A NEW DIVERSITY code for financial professionals in the UK was unveiled today (11) by the US-based organisation Chartered Financial Analyst (CFA) Institute, a global body for financial sector qualifications.
The code was released in the midst of regulatory pressure to increase the proportion of women and people of colour in the workforce.
An edition of the voluntary code has already been released by the CFA Institute in the US and Canada.
Over 160 investment institutions have embraced it thus far in the US and Canada.
The UK version of the code is built based on six principles that include growing a diverse talent pool, recruiting practices that support diversity, making sure that promotions and retention support diversity advancement, monitoring, and reporting on success, and adapting the code to local laws and practices.
It doesn’t establish timelines or targets.
Approximately 12,000 of the 200,000 members of the CFA Institute globally are in Britain.
Signatories to the code will provide a confidential, annual progress report to the CFA Institute, which will report industry-wide figures once a critical mass of signatories is reached.
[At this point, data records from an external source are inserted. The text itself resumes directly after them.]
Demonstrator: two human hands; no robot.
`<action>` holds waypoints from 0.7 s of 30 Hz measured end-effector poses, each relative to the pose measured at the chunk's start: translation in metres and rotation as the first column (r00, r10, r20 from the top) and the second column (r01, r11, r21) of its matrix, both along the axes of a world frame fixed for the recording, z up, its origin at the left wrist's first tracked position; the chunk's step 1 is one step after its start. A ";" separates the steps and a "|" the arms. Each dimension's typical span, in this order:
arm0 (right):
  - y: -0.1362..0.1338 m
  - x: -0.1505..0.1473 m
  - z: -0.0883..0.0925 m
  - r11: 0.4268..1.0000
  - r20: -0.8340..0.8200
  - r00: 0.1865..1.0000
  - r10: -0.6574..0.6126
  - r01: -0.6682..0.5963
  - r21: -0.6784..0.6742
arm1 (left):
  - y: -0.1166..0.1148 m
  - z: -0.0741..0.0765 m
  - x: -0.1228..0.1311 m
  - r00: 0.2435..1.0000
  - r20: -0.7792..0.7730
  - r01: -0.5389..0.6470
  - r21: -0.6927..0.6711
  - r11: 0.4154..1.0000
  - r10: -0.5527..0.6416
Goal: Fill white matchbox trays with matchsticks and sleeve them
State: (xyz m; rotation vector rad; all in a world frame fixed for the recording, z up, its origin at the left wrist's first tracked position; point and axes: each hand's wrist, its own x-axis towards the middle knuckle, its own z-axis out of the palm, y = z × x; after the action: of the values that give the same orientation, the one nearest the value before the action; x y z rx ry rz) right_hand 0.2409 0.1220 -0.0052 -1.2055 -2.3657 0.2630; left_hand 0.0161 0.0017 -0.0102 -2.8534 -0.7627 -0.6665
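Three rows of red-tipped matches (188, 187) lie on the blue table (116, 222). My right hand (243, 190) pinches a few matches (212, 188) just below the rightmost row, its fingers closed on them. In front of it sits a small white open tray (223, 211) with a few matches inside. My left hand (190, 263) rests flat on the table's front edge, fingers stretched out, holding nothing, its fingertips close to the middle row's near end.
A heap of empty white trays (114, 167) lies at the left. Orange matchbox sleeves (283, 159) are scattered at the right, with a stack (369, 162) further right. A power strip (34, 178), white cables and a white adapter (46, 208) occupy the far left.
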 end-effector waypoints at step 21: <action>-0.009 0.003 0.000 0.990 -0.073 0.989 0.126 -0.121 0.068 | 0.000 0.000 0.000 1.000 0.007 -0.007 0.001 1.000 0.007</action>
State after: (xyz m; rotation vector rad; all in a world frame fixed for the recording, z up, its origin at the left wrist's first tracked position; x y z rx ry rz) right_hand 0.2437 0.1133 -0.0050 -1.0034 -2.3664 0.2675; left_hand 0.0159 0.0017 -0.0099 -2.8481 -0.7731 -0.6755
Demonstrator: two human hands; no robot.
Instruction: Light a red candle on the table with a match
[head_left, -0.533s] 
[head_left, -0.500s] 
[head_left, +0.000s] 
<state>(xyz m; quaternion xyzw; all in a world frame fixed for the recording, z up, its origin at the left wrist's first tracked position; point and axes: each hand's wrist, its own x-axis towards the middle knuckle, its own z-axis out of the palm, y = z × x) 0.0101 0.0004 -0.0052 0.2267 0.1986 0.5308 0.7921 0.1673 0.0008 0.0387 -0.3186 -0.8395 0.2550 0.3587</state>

It follows well-established and funded programmes like the HM Treasury’s Women in Finance charter, but with varying degrees of success.
Britain’s six-year push to raise the proportion of women in senior management at financial institutions was “stagnating” for the first time, according to a June 2022 evaluation by the HM Treasury.
Sarah Maynard, global senior head, external diversity, equity and inclusion, CFA Institute said: “The regulator sets the mandatory baseline, we can look to aspirational goals.”
Large banks and insurers now need to set aims to increase diversity and inclusion, according to new rules recently suggested by the Bank of England and the Financial Conduct Authority of Britain.
According to Maynard, the code also included topics that the Financial Conduct Authority (FCA) does not currently cover, such equity, or the fairness of access and promotion for employees with less advantaged upbringings or educational backgrounds.